▶ [Assigned task] Copy exactly the lines from the first line of the records below through the line containing "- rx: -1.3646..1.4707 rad", including both, and nothing else.
——————
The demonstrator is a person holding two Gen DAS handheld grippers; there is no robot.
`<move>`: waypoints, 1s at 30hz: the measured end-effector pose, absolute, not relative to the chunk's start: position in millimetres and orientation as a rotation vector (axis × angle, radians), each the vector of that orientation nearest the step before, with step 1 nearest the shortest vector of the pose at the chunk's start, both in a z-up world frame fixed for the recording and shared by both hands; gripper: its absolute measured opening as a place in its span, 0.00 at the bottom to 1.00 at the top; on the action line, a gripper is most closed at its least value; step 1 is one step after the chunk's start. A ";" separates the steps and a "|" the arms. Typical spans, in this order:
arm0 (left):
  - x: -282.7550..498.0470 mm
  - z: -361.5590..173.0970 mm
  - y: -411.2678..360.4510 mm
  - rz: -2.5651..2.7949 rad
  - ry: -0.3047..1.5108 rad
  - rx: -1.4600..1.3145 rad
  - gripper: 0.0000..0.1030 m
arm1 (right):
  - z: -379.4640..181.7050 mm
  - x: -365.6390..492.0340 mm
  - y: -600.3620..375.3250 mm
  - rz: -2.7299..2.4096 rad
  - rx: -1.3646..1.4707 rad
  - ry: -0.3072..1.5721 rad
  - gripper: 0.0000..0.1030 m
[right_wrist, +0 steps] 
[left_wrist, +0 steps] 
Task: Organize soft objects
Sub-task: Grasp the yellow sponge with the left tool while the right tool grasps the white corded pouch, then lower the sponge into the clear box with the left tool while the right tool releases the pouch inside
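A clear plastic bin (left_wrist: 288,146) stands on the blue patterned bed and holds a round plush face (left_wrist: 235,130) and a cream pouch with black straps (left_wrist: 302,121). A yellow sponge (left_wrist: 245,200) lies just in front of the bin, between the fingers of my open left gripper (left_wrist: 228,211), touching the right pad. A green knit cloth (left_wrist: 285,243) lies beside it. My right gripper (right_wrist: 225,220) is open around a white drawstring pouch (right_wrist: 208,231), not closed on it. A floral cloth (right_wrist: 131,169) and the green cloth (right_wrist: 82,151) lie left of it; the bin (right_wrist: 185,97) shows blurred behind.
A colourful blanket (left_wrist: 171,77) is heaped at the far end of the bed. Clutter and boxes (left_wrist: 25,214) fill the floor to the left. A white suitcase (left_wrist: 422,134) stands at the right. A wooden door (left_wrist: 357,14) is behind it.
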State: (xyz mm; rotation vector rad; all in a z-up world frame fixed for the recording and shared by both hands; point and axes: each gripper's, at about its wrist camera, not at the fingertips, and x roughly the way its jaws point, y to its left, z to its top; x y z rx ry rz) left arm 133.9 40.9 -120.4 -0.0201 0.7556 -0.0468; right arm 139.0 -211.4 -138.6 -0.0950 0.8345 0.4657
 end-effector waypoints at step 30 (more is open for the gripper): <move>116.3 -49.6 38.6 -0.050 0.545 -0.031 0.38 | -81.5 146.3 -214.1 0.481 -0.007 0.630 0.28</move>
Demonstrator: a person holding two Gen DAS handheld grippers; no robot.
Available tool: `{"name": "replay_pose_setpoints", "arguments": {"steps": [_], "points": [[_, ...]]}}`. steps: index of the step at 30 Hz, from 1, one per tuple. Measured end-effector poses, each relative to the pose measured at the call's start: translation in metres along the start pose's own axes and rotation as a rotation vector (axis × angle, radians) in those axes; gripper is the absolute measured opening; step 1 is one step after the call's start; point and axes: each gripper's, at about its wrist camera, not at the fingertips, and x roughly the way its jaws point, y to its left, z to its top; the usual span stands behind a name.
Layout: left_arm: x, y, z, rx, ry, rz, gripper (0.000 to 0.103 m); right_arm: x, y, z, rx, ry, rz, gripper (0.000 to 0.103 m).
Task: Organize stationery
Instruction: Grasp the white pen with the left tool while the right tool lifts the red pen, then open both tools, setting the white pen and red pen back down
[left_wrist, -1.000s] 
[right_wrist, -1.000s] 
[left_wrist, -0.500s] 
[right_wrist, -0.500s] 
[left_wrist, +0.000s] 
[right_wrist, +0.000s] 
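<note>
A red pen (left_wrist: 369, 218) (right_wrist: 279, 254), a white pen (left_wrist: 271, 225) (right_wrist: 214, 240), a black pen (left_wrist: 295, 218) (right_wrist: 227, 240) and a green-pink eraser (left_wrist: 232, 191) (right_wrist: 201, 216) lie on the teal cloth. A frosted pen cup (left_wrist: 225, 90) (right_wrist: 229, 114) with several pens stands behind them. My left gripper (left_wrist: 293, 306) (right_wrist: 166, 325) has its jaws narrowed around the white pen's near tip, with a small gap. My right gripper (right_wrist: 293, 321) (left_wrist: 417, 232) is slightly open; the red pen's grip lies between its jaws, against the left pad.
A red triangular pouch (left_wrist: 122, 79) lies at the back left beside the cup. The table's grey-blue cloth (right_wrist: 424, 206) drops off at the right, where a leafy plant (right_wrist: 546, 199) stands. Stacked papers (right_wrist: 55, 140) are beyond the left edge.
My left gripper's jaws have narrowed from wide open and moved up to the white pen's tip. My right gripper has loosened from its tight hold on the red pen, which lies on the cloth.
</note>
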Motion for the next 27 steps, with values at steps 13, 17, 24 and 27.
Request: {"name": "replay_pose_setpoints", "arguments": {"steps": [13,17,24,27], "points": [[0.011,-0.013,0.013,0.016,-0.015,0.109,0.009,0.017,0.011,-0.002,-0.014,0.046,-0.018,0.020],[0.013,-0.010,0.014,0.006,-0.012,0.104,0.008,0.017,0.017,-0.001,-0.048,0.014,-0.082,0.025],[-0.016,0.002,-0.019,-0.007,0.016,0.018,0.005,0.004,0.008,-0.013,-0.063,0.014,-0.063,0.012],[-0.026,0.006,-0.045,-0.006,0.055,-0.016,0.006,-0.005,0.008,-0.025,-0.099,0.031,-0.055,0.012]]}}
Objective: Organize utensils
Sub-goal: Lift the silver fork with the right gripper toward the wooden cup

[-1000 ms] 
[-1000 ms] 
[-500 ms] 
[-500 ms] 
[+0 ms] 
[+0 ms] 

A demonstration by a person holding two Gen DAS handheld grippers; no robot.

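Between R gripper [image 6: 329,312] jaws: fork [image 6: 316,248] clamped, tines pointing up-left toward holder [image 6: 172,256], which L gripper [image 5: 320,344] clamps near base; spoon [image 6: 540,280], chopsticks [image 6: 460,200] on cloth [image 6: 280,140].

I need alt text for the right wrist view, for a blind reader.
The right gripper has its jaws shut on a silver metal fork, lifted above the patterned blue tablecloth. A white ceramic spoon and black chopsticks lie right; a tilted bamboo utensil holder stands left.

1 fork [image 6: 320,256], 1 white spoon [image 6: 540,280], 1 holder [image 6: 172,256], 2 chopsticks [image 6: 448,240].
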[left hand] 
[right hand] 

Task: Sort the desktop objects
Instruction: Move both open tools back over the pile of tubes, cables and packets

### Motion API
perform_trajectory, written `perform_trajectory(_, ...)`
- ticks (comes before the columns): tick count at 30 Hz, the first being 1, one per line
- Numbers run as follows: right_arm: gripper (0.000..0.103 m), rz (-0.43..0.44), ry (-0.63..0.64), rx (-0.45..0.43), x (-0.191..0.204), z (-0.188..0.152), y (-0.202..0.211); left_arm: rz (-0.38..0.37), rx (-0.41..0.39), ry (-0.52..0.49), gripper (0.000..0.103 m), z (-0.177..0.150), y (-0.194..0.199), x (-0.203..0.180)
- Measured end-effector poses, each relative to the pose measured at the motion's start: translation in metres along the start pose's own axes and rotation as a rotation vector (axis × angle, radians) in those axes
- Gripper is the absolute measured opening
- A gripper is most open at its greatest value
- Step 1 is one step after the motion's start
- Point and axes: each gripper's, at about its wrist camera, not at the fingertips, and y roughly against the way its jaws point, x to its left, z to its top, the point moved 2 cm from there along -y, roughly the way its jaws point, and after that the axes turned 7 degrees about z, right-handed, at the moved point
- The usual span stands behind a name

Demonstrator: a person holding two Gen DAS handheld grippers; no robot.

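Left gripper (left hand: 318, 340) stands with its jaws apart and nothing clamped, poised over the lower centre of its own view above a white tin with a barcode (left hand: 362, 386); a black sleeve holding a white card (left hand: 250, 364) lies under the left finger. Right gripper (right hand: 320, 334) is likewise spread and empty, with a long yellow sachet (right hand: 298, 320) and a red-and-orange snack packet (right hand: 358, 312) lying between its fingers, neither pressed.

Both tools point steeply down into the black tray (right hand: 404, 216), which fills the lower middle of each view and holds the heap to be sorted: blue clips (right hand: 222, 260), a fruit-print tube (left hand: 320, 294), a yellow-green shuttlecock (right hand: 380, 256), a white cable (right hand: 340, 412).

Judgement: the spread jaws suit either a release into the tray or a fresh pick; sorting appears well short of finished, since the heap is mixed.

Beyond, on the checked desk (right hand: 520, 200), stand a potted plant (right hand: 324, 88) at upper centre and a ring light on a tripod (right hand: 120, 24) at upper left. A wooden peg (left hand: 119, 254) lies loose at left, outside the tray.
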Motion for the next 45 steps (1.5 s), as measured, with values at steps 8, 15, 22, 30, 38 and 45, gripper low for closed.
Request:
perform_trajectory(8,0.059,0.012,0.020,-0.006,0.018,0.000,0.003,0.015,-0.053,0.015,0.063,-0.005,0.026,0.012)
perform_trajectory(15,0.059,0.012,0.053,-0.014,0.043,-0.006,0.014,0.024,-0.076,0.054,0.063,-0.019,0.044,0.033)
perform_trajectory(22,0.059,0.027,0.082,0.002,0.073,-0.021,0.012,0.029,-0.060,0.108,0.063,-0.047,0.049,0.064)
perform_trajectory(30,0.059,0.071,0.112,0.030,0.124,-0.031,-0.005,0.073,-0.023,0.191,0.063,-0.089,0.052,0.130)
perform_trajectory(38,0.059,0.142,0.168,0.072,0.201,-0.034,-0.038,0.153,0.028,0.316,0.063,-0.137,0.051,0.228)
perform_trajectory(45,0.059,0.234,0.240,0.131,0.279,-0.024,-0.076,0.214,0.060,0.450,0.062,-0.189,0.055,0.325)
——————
▶ [The answer]
The demonstrator is a person holding two Gen DAS handheld grippers; there is no robot.
`<move>`: waypoints, 1s at 30hz: the measured end-effector pose, absolute, not relative to the chunk's start: position in millimetres and orientation as a rotation vector (axis × angle, radians), each the vector of that orientation nearest the step before, with step 1 nearest the shortest vector of the pose at the chunk's start, both in a z-up world frame fixed for the recording and shared by both hands; gripper: its absolute measured opening as a place in its span, 0.00 at the bottom to 1.00 at the top; on the action line, a gripper is most closed at its least value; step 1 is one step after the chunk's start. A ";" separates the steps and a "|" the arms. Typical spans, in this order:
arm0 (left):
  - x: -282.7550..498.0470 mm
  - z: -361.5590..173.0970 mm
  - y: -411.2678..360.4510 mm
  - rz: -2.5651..2.7949 rad
  - ry: -0.3047..1.5108 rad
  - rx: -1.4600..1.3145 rad
  - gripper: 0.0000..0.1030 m
arm1 (right):
  - z: -379.4640..181.7050 mm
  - x: -365.6390..492.0340 mm
  - y: -600.3620..375.3250 mm
  - rz: -2.7299..2.4096 rad
  - rx: -1.3646..1.4707 rad

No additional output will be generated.